[Records for this exercise — start]

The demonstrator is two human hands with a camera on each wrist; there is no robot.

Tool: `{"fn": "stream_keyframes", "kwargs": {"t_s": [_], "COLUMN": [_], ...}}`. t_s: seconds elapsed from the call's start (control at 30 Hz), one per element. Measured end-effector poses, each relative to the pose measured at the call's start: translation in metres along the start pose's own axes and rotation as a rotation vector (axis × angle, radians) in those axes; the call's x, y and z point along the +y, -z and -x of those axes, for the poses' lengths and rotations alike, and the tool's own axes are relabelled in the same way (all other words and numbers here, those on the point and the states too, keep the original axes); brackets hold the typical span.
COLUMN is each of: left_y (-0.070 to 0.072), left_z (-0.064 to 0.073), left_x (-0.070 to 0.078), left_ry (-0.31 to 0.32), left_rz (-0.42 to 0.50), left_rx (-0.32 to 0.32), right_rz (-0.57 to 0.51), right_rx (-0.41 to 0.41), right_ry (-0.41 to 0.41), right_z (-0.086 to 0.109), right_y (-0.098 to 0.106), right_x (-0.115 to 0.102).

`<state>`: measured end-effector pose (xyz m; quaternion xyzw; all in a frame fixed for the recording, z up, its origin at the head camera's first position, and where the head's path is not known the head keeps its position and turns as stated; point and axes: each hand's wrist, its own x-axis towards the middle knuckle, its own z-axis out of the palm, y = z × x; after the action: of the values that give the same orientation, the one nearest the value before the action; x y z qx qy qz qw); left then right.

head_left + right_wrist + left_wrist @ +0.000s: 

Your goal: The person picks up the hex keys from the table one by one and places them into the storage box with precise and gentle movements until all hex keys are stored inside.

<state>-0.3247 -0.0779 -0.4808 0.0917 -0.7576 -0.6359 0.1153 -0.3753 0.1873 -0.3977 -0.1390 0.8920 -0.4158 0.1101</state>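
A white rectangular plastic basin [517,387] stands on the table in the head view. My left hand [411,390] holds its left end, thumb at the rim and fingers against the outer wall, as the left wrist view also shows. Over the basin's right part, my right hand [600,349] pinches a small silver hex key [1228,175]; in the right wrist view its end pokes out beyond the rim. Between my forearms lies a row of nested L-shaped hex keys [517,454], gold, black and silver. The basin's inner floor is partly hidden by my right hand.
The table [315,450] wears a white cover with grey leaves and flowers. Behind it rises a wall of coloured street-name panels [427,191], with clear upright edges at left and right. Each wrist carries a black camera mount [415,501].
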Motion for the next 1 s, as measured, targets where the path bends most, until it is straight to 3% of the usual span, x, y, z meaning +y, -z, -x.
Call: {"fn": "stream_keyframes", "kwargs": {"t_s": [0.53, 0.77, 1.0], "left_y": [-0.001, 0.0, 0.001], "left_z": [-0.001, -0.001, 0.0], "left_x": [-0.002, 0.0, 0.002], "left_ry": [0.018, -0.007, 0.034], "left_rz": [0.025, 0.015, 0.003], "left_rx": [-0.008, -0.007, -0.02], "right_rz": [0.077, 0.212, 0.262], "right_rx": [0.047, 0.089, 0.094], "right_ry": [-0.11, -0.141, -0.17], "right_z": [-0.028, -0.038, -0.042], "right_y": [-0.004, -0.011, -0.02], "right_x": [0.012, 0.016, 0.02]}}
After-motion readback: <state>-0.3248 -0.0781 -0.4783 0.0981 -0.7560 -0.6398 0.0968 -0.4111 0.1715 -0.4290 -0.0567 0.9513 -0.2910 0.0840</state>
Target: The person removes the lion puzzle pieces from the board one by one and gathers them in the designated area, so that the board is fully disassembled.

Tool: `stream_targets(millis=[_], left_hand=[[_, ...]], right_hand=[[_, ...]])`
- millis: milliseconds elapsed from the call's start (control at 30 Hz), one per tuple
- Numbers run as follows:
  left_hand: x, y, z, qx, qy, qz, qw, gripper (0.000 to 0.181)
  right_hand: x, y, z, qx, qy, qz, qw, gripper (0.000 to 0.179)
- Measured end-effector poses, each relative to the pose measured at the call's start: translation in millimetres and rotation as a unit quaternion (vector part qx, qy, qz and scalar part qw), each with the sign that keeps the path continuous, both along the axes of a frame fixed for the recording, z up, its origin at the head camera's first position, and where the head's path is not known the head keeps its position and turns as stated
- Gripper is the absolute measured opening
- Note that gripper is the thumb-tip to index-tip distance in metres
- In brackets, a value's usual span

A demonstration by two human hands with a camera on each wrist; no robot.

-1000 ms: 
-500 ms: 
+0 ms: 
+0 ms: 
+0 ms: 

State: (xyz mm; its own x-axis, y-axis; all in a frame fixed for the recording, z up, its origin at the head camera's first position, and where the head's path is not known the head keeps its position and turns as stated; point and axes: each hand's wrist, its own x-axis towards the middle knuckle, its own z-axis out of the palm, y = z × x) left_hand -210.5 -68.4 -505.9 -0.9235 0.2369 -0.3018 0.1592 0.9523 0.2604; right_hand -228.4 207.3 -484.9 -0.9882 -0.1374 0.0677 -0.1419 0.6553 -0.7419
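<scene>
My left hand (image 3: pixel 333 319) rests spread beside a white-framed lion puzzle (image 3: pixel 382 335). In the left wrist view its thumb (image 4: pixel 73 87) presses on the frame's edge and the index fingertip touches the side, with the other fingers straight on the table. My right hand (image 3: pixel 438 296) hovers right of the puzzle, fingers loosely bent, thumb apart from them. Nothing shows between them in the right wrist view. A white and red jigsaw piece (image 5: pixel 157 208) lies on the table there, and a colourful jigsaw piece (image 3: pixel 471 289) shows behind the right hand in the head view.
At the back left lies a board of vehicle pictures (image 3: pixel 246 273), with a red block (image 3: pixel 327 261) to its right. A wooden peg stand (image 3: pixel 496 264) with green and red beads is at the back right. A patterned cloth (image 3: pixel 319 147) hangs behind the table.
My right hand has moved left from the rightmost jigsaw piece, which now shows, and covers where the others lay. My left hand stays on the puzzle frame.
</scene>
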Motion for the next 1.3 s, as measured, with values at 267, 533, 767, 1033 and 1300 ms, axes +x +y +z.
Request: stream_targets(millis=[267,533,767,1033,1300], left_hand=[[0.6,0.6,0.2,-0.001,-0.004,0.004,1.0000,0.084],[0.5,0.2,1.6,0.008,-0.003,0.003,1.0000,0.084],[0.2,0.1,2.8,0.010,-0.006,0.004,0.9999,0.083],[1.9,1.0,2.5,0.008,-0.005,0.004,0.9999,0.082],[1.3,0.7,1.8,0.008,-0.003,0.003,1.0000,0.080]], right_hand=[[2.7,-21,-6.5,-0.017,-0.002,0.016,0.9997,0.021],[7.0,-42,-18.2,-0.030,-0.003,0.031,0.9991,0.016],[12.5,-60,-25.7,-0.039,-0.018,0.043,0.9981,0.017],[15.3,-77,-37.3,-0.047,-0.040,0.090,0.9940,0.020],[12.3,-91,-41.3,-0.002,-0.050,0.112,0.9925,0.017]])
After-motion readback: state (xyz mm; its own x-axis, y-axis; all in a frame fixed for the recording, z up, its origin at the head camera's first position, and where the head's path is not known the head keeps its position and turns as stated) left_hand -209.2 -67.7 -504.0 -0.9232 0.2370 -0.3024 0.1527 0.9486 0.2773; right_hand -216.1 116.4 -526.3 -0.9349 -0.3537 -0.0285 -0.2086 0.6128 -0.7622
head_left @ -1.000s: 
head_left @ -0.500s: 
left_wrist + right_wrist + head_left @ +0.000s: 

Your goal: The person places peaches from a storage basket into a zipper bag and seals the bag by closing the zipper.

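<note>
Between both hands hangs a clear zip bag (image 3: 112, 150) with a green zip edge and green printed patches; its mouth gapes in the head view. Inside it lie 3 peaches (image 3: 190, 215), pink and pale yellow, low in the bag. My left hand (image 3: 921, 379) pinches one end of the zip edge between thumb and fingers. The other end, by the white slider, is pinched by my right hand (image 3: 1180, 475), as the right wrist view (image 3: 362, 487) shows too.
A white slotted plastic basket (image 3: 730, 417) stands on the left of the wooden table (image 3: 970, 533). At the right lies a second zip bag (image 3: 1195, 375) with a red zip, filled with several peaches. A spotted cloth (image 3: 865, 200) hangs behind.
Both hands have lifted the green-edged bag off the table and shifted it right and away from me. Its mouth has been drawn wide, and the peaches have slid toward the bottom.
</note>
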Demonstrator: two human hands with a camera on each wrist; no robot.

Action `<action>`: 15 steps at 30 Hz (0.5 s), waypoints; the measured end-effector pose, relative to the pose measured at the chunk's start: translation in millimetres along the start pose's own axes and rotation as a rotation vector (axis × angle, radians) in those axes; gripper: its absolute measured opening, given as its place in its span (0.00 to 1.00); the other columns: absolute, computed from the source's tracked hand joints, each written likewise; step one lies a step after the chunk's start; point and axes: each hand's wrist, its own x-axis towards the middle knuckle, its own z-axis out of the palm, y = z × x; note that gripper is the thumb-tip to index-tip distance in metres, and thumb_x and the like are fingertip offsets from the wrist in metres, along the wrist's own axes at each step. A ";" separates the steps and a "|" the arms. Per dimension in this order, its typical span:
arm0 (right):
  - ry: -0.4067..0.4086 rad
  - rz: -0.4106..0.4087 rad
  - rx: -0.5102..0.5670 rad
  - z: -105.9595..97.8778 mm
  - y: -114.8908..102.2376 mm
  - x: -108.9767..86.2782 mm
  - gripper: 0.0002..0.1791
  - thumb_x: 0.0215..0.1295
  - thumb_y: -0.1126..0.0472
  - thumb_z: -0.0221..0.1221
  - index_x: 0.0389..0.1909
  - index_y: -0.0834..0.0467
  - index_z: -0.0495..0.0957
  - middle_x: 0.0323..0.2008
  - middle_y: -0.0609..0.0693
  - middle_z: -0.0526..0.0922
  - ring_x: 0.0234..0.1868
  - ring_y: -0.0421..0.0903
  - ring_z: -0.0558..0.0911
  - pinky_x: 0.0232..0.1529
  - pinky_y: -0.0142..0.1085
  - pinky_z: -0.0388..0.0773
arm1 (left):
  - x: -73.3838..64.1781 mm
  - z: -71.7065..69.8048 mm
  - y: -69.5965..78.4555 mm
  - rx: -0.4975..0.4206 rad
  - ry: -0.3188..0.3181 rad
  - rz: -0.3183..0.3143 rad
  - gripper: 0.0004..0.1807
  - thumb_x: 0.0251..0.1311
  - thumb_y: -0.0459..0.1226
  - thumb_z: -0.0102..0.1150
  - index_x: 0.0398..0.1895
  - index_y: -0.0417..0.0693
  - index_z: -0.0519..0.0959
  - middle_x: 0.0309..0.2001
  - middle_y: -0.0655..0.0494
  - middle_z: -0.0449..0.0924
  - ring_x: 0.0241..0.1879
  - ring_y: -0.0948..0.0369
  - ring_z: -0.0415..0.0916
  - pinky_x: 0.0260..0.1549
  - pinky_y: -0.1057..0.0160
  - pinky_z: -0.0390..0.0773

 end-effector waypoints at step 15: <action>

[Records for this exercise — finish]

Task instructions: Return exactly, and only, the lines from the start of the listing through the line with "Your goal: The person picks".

Reply to the exercise:
The demonstrator is two human hands with a camera on each wrist; there is no robot.

Tool: `{"fn": "stream_keyframes", "kwargs": {"t_s": [_], "COLUMN": [_], ...}}`. t_s: seconds elapsed from the call's start (control at 30 Hz), one per element. Measured end-effector poses, each relative to the pose measured at the call's start: translation in metres along the start pose's own axes and rotation as a rotation vector (axis × angle, radians) in those axes; the call's x, y and z point along the +y, -z and -x of those axes, for the poses' lengths and rotations alike, and the tool's own axes are relabelled in the same way (all other words and numbers here, those on the point and the states too, keep the original axes); brackets hold the typical span.
COLUMN is each of: left_y (-0.070 to 0.072), left_z (-0.064 to 0.073), left_x (-0.070 to 0.078), left_ry (-0.31 to 0.32), left_rz (-0.42 to 0.50), left_rx (-0.32 to 0.32), right_rz (-0.57 to 0.51), right_rx (-0.41 to 0.41), right_ry (-0.41 to 0.41), right_z (-0.086 to 0.109), right_y (-0.098 to 0.106), right_x (-0.115 to 0.102).

`<state>`: measured end-effector pose (xyz m; quaternion xyzw; all in a frame fixed for the recording, z up, its origin at the head camera's first position, and where the head's path is not known the head keeps its position and turns as stated; point and axes: each hand's wrist, its own x-axis towards the middle knuckle, its own z-axis out of the palm, y = z × x; after the action: of the values that give the same orientation, the one nearest the value before the action; x y z qx qy qz qw); left then right.

head_left + right_wrist + left_wrist @ +0.000s: 

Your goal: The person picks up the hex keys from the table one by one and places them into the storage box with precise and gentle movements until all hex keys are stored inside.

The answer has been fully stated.